En ese momento de crisis suprema, Hawley representaba uno de los misterios más profundos de la situación actual de Estados Unidos: por qué algunos de los hombres y mujeres mejor educados del país, los más investidos de su poder, los más afortunados, han supervisado la destrucción de sus instituciones como adolescentes malcriados que destrozan la casa de sus padres en una juerga de fin de semana.

«¿En qué momento hay que esperar la llegada del peligro?» preguntó Abraham Lincoln en su discurso del Liceo. «Respondo que si alguna vez nos alcanza, debe surgir entre nosotros; no puede venir del exterior. Si la destrucción es nuestra suerte, nosotros mismos debemos ser su autor y su finalizador. Como nación de hombres libres, debemos vivir a través de todos los tiempos o morir por suicidio». América se está acercando al cumplimiento de esta calamitosa predicción. Pero Lincoln nunca podría haber predicho que la destrucción de Estados Unidos vendría de su gente más privilegiada, que sería un suicidio de las élites.
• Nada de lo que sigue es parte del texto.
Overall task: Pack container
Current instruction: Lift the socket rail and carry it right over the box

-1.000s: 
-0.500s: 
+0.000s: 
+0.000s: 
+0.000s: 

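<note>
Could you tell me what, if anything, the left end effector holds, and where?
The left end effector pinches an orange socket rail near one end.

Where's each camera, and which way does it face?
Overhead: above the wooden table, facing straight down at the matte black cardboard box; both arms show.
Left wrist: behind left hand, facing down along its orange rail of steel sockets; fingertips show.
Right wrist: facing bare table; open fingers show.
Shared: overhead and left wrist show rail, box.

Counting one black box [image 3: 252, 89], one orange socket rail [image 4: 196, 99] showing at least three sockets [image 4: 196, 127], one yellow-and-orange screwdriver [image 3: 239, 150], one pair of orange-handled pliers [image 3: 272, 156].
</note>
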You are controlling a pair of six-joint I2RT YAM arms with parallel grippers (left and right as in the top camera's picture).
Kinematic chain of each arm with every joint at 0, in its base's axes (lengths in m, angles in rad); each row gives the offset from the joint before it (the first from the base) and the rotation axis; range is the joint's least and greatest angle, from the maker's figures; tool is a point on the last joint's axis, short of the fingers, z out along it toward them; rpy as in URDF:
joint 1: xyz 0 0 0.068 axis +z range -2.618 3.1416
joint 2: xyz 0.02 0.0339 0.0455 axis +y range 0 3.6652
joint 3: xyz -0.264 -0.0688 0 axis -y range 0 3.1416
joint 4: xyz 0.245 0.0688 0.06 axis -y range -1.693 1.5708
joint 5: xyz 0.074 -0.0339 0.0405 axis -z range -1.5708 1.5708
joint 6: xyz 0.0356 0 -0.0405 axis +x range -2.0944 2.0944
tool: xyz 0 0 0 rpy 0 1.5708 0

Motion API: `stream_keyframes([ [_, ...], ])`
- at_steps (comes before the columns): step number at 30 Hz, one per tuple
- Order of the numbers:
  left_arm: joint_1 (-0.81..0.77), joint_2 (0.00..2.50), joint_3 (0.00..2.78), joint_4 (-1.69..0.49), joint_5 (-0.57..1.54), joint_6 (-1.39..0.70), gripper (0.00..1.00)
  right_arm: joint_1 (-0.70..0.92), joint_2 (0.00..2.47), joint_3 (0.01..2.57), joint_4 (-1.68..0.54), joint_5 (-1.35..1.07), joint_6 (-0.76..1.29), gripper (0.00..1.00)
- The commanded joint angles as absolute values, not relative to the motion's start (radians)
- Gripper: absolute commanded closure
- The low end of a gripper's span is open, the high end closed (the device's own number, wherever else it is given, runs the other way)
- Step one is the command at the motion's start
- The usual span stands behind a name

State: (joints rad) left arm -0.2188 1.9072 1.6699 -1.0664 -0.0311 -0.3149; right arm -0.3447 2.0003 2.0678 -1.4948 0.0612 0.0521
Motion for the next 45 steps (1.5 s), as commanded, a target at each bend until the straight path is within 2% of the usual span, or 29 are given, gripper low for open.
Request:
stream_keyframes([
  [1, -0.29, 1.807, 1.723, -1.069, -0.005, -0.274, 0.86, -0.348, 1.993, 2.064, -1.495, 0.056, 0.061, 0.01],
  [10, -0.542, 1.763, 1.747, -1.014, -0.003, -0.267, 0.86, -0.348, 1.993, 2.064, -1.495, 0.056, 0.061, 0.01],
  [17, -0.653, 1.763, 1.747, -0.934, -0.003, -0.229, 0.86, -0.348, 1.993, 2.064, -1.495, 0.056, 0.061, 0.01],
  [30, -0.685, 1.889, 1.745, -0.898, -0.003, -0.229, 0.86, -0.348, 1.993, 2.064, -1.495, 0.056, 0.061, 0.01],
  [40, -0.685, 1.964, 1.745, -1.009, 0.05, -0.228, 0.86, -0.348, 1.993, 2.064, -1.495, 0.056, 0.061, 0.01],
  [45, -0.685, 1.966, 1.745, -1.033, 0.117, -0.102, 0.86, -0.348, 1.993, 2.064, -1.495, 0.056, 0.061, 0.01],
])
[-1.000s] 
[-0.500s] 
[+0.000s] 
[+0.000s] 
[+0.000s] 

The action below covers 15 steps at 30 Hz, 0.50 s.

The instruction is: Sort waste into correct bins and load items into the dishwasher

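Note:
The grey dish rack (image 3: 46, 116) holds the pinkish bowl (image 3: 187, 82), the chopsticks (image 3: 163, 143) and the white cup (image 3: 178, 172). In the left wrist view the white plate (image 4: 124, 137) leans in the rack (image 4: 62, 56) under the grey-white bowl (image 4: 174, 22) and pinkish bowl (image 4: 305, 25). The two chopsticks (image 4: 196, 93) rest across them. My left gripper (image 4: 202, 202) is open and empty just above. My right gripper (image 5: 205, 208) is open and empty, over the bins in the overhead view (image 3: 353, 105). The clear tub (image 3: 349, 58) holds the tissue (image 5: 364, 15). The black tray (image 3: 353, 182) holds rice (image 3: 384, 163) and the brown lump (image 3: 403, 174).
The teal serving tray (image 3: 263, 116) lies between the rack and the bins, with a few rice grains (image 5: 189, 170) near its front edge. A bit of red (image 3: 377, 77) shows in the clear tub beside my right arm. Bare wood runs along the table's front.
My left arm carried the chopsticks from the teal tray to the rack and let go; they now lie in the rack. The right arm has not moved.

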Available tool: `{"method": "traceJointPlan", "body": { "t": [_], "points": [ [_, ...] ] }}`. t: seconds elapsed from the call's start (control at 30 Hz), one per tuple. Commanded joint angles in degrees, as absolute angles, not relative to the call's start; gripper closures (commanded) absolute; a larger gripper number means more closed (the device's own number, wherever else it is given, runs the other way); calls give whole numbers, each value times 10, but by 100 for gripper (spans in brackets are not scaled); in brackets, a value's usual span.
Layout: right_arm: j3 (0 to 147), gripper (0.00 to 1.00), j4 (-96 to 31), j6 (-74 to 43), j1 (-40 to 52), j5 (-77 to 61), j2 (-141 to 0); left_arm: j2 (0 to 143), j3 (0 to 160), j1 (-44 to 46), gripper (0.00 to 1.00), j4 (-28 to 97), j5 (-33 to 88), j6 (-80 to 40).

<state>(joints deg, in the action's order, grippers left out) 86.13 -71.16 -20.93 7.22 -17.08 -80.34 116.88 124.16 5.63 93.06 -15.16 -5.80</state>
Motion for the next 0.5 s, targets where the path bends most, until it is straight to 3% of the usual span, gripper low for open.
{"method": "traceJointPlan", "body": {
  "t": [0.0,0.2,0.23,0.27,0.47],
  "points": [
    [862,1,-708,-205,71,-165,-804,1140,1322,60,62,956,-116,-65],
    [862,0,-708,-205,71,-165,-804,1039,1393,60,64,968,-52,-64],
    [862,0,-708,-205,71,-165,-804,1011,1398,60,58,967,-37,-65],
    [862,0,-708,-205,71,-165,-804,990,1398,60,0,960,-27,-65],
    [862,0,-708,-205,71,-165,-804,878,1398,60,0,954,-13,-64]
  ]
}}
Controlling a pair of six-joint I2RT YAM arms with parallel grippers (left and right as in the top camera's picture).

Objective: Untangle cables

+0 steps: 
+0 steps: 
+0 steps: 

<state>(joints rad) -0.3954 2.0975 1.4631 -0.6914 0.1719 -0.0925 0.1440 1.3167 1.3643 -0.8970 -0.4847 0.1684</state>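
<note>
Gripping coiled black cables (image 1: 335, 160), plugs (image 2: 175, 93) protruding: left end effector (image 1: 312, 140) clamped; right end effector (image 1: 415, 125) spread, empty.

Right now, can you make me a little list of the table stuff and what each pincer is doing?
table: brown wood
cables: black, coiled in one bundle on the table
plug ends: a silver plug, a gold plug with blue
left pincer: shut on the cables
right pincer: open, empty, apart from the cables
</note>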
El populismo estadounidense siempre ha sido . Por un lado, Donald Trump nunca ganó el voto popular. Por otro, los populistas tienden a ser económicamente de izquierdas, y las políticas del gobierno de Trump no hicieron nada para restringir los intereses corporativos o los monopolios tecnológicos. Su círculo íntimo formaba parte de la élite estadounidense tanto como sus oponentes: Steven Mnuchin (Yale ’85), Ben Carson (Yale ’73), Wilbur Ross (Yale ’59), Stephen Schwarzman (Yale ’69), Jared Kushner (Harvard ’03), Steve Bannon (Harvard ’85), Mike Pompeo (Harvard Law ’94) y, por supuesto, el propio Trump (Universidad de Pensilvania, ’68). El gabinete inaugural de Trump tenía más ex alumnos de Harvard que el de Obama. Tras el 6 de enero, muchos de los más firmes defensores de la teoría de las elecciones robadas han sido graduados de la Ivy League. Ted Cruz (Princeton, 92) fue uno de los primeros en impugnar la certificación de las elecciones, y Kayleigh McEnany (Derecho de Harvard, 16) difundió activamente las denuncias de fraude como secretaria de prensa del presidente. Elise Stefanik, que se graduó en Harvard en 2006 y es la mujer republicana más joven elegida para el Congreso, ha descrito a Donald Trump como el «más firme defensor de cualquier presidente cuando se trata de defender la Constitución.»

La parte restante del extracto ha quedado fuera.